*** Study material ***

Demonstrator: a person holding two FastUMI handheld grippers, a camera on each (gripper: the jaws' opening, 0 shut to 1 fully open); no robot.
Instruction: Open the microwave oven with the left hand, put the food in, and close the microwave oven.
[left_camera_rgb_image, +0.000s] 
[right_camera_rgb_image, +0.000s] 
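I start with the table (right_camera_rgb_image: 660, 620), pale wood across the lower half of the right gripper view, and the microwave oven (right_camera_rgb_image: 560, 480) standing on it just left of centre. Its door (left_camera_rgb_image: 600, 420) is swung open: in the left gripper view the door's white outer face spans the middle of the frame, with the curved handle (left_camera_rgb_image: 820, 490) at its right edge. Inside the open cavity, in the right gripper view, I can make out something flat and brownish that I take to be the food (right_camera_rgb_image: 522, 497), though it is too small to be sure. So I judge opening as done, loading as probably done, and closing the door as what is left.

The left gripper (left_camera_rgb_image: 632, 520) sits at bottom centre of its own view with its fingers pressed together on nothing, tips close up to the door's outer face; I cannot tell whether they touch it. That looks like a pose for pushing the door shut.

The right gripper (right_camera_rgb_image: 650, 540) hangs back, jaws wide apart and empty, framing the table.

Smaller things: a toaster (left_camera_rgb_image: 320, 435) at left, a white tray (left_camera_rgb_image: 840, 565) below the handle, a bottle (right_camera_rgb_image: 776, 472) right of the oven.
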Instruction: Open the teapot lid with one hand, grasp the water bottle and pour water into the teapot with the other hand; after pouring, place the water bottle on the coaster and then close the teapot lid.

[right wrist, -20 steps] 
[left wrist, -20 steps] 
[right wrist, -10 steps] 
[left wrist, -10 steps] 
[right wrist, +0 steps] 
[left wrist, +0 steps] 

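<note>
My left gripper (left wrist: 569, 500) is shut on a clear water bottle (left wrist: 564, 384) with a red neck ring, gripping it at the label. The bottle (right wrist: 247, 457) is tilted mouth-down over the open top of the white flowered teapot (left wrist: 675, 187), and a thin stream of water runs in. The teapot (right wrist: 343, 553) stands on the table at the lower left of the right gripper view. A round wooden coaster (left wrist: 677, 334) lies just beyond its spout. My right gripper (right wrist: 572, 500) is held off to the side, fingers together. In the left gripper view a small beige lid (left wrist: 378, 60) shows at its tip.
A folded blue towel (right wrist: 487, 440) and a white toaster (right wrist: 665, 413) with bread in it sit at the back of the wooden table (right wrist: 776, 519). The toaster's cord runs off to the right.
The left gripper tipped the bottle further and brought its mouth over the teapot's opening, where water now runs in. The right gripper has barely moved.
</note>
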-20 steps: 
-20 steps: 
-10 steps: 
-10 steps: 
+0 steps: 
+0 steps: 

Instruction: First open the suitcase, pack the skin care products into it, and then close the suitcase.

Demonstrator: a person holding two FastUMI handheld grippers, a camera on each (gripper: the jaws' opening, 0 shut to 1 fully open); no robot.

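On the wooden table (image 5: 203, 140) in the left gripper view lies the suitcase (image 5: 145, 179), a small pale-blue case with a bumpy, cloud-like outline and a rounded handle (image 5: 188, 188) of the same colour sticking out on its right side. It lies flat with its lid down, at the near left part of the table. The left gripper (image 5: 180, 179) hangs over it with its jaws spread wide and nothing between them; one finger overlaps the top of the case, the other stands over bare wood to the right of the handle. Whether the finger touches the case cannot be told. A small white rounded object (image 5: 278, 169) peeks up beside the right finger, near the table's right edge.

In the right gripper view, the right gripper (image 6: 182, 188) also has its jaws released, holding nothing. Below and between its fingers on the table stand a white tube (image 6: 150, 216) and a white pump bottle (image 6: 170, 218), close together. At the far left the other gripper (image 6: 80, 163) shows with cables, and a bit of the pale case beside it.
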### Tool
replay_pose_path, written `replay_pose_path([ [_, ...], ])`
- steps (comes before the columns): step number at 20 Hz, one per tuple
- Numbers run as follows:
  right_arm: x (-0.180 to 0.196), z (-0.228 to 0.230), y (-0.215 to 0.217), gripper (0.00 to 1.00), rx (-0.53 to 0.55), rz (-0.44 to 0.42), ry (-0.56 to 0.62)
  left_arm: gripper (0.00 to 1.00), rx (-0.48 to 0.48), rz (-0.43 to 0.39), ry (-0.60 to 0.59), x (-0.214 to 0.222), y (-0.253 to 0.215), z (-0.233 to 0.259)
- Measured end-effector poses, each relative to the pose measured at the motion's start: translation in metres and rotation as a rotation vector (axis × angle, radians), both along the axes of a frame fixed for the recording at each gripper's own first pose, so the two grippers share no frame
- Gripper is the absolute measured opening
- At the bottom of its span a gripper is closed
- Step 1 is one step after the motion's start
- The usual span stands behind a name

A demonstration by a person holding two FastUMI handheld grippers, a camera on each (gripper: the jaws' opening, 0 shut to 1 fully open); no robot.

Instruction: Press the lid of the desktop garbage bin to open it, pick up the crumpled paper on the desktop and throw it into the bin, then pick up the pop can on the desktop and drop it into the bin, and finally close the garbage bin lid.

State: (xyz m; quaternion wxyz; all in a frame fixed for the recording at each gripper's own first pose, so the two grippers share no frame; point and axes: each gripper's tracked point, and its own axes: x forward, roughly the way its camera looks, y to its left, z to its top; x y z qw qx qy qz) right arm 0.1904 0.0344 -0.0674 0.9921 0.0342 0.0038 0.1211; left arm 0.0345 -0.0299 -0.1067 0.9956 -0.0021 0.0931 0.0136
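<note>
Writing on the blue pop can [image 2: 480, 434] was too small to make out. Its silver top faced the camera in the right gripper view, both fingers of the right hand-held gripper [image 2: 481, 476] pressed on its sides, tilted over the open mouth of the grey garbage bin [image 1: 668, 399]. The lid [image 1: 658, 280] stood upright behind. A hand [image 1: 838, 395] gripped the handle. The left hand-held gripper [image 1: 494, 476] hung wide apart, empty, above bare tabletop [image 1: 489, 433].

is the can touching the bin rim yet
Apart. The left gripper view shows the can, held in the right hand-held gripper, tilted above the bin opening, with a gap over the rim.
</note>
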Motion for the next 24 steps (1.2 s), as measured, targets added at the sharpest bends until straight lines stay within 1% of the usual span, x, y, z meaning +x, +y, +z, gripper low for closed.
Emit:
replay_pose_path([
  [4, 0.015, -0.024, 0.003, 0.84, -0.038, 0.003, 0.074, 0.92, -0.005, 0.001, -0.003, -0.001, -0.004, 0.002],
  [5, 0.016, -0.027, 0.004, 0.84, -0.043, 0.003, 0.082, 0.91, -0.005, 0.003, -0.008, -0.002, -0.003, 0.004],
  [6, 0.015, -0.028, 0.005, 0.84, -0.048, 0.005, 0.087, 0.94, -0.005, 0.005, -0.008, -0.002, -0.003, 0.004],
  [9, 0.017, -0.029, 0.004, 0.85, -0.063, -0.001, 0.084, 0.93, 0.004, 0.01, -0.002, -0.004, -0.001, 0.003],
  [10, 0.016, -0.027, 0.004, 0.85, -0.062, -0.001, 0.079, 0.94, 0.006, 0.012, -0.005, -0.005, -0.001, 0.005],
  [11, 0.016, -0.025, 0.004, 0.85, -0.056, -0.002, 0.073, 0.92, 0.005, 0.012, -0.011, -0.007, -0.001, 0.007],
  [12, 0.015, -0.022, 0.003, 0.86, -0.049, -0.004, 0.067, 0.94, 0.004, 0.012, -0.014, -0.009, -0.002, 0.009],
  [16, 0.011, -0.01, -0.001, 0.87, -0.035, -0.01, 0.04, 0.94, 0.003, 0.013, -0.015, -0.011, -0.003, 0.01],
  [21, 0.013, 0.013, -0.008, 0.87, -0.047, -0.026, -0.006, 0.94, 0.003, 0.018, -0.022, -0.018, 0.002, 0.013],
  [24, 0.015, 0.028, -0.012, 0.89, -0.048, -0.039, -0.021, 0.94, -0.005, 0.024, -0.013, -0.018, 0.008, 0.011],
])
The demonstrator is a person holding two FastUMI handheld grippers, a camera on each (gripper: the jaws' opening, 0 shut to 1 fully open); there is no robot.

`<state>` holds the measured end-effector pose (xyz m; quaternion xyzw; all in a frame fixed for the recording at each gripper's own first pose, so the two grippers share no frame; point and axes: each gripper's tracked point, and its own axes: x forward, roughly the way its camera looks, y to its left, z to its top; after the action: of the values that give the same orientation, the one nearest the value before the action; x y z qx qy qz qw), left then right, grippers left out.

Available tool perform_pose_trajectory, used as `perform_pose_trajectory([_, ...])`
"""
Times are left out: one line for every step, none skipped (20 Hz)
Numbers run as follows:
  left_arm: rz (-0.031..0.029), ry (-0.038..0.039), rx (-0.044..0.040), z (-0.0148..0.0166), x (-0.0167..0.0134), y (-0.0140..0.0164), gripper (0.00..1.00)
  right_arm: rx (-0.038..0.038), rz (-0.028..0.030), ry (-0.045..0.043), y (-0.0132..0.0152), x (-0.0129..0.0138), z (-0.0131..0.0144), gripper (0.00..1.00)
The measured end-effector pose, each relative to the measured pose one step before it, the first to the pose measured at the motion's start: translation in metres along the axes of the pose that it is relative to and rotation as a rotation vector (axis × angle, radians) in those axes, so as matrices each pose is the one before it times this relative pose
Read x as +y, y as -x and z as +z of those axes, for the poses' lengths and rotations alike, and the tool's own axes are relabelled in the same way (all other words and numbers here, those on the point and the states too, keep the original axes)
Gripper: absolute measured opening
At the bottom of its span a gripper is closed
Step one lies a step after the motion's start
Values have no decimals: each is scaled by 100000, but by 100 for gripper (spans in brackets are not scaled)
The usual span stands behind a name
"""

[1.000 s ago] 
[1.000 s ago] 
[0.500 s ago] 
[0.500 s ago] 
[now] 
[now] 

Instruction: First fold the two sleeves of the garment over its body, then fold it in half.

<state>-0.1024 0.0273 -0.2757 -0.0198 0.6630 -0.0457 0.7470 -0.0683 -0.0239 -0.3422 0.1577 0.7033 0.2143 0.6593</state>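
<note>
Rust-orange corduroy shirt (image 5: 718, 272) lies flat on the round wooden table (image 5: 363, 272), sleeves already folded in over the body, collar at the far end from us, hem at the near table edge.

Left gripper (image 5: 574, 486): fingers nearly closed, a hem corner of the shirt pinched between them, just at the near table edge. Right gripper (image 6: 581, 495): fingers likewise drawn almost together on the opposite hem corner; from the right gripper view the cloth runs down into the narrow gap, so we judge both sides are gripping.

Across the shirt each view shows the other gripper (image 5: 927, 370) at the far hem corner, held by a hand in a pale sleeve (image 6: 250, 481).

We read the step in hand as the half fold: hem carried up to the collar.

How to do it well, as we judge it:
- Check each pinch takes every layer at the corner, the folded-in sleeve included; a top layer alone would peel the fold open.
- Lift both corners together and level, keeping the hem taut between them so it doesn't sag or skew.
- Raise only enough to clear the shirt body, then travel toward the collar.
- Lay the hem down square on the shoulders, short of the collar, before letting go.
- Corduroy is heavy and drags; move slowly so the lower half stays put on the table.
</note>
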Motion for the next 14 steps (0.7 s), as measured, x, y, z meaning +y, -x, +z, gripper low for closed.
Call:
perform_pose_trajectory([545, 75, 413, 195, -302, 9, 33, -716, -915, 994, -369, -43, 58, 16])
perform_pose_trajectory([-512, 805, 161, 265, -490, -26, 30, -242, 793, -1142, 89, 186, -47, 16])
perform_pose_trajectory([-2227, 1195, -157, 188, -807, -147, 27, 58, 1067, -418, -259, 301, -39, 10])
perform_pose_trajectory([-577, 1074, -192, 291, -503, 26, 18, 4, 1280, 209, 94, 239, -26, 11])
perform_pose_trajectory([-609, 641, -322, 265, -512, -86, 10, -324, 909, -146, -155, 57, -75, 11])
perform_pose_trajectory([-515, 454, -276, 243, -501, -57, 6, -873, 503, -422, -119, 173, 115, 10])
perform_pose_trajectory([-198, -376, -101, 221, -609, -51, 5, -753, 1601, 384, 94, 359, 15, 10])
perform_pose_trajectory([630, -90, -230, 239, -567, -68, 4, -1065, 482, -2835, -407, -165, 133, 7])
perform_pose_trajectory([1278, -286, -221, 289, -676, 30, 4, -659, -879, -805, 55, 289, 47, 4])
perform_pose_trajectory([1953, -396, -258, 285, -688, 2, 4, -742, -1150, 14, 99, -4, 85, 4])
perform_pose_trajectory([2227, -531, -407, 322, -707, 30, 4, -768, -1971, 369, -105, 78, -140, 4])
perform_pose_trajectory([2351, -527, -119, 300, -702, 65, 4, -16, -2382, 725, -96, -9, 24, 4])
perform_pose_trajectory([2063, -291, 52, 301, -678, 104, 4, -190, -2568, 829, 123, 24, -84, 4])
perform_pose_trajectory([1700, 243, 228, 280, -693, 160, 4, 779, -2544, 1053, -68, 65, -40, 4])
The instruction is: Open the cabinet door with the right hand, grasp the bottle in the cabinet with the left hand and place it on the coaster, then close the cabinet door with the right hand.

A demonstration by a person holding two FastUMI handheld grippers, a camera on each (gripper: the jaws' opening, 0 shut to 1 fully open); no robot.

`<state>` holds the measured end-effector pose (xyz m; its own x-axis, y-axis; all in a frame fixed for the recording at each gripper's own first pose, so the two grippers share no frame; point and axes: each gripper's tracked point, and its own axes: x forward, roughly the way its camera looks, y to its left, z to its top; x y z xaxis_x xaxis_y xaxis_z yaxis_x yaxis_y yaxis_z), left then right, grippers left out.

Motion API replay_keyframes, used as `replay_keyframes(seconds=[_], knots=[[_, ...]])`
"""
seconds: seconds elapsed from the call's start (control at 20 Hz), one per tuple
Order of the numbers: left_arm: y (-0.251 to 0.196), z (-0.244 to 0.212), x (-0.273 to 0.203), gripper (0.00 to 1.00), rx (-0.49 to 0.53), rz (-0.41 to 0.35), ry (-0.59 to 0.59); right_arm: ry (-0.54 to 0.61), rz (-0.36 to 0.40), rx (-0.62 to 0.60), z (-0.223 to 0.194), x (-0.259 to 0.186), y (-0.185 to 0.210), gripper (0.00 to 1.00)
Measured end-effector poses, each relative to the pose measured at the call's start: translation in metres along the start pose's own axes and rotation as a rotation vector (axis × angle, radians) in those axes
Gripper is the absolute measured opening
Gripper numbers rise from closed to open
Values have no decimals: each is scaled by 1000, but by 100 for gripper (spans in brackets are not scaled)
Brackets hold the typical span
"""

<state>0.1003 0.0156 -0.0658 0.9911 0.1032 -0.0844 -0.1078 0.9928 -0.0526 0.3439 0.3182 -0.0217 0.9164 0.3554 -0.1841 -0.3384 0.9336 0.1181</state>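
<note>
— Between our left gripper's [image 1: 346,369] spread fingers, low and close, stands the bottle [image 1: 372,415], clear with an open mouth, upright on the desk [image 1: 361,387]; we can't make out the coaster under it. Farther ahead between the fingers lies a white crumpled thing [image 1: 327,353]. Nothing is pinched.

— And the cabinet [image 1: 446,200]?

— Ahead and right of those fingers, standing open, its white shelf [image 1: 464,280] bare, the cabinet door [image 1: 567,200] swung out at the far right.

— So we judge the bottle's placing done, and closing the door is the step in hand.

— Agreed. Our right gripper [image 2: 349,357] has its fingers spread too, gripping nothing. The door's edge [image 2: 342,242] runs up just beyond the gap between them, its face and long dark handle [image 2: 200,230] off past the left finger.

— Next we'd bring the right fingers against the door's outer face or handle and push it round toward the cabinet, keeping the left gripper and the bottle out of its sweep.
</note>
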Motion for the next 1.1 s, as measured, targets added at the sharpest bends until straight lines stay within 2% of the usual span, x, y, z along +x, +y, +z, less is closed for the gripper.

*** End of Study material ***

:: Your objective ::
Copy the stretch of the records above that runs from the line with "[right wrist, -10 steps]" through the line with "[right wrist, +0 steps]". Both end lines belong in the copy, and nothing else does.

:: Response to this task ::
[right wrist, -10 steps] 
[left wrist, -10 steps] 
[right wrist, +0 steps] 

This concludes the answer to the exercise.